HuffPost reports that Creasy had asked for a meeting with Twitter, along with fellow MP Steve Rotherham “on how we ensure that Twitter is able to comply with the Protection From Harassment Act in Britain.”
Whether or not a Report Abuse button will help curb such attacks is now a matter of debate, as can be seen on Twitter itself.
One user, Simon Evans, suggested that such a button would be used “with all the restraint [with which] the Simpsons used their electric shock buttons on each other.”
On the broader subject of just what, exactly, happens to reports of abuse, the BBC filed a Freedom of Information request.
The request has revealed that more than 1,700 cases involving abusive messages sent online or via text message reached English and Welsh courts in 2012, the BBC reported on Tuesday.

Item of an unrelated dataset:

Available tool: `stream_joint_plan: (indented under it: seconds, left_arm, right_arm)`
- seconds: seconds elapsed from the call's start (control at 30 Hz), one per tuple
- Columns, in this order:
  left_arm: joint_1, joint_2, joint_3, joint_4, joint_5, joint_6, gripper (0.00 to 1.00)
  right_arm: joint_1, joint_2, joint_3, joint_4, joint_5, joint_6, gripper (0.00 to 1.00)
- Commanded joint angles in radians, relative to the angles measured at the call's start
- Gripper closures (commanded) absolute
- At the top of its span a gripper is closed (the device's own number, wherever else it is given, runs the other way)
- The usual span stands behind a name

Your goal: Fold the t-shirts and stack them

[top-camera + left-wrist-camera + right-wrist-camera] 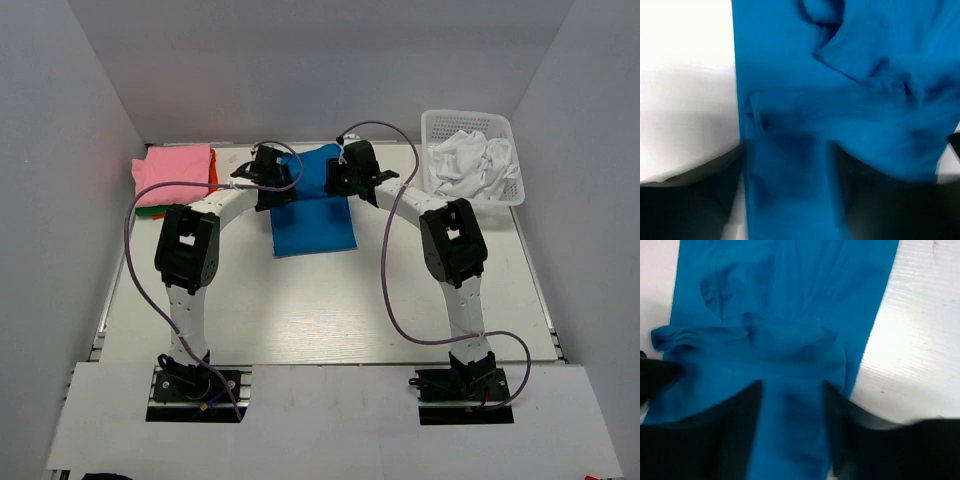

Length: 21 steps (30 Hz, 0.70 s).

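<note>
Though pale-walled, white tbl (330, 300), blue tee (315, 225).

At the far edge, the left gripper (268, 172) and right gripper (347, 170) cover the top of the blue t-shirt (315, 228); whether either pinches cloth is unclear. Both wrist views are blurred, the fingers (735, 440) mere dark shapes. In the far left corner, the pink t-shirt (172, 168) hides all but slivers of an orange-red t-shirt (213, 170) and a green t-shirt (150, 211).

No text, label, brand, number or sign can be read in any view; the cloth, basket, arms and counter show no legible marking.
</note>
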Motion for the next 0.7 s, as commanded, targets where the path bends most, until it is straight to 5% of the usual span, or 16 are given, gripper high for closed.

That represents a 10% increase on the figures for 2011, according to the Crown Prosecution Service (CPS).
Many users of Twitter, along with other platforms, make threats of murder or death, often meant as jokes.
Just yesterday three more female UK journalists – Guardian columnist Hadley Freeman, Independent columnist Grace Dent and Time magazine’s Catherine Mayer – received the same bomb threat from anonymous users on Twitter that details how there had been bombs placed outside their houses, ready to explode at exactly 10.47pm.
It’s important to bear in mind that such threats are a criminal offense in many places, regardless of whether they spout from a pugilistic mouth or via email, blog, phone call, or newspaper ad.
Here’s a blurb from the law in the US state of Alaska:
A person commits the crime of coercion if the person compels another to engage in conduct from which there is a legal right to abstain or abstain from conduct in which there is a legal right to engage, by means of instilling in the person who is compelled a fear that, if the demand is not complied with, the person who makes the demand or another may inflict physical injury on anyone...
Under California law, a death threat of any kind, whether it’s meant as a joke or not, is a misdemeanor punishable by up to a year in prison and restitution payments for any personnel, emergency response, or property damage the threat causes, according to attorney Daniel Jensen.
A theoretical example, from Jensen’s law office:
If you plant a fake bomb and issue a death threat, even as a joke, you can be fined for the full cost of containing and disposing of the fake bomb. Depending on what cleanup services are needed, if any, these fines could be substantial.
OK, sounds serious. Do such laws actually stop anybody? If so, you’d think that internet trolls would be lawsuited into oblivion, right?
There have been scads of court cases involving intimidation-via-social media, but what’s the likelihood of anybody actually getting convicted and penalized?
Well, that’s a good question, I told myself.
Here are a few cases of Twitter prosecutions:
- Two teenage girls from Steubenville, Ohio: arrested in March and charged with sending online threats to a 16-year-old rape victim via Twitter. A 16-year-old was charged with a misdemeanor count of aggravated menacing for threatening the victim’s life; a younger girl was charged with a misdemeanor count of menacing for threatening bodily harm. They were both charged with intimidation of a witness, which is a felony.
- Paul Chambers: convicted in UK court of a terrorist offense based on a tweet threatening to blow up Robin Hood Airport because they couldn’t get snow cleared. It was obviously a lame joke, and the decision was overturned on appeal in 2012.
Short of prosecution, what do you think about Twitter’s Report Abuse button?
Will it help to shut these trolls the &^%$$ up?
Would a boycott of Twitter help? Or is that misplaced blame, given that Twitter can’t possibly police every single tweet that flows through it?
Your thoughts are welcome – particularly since somebody(ies) behind the magic curtain at Naked Security headquarters, praise be, keeps troll comments from getting published.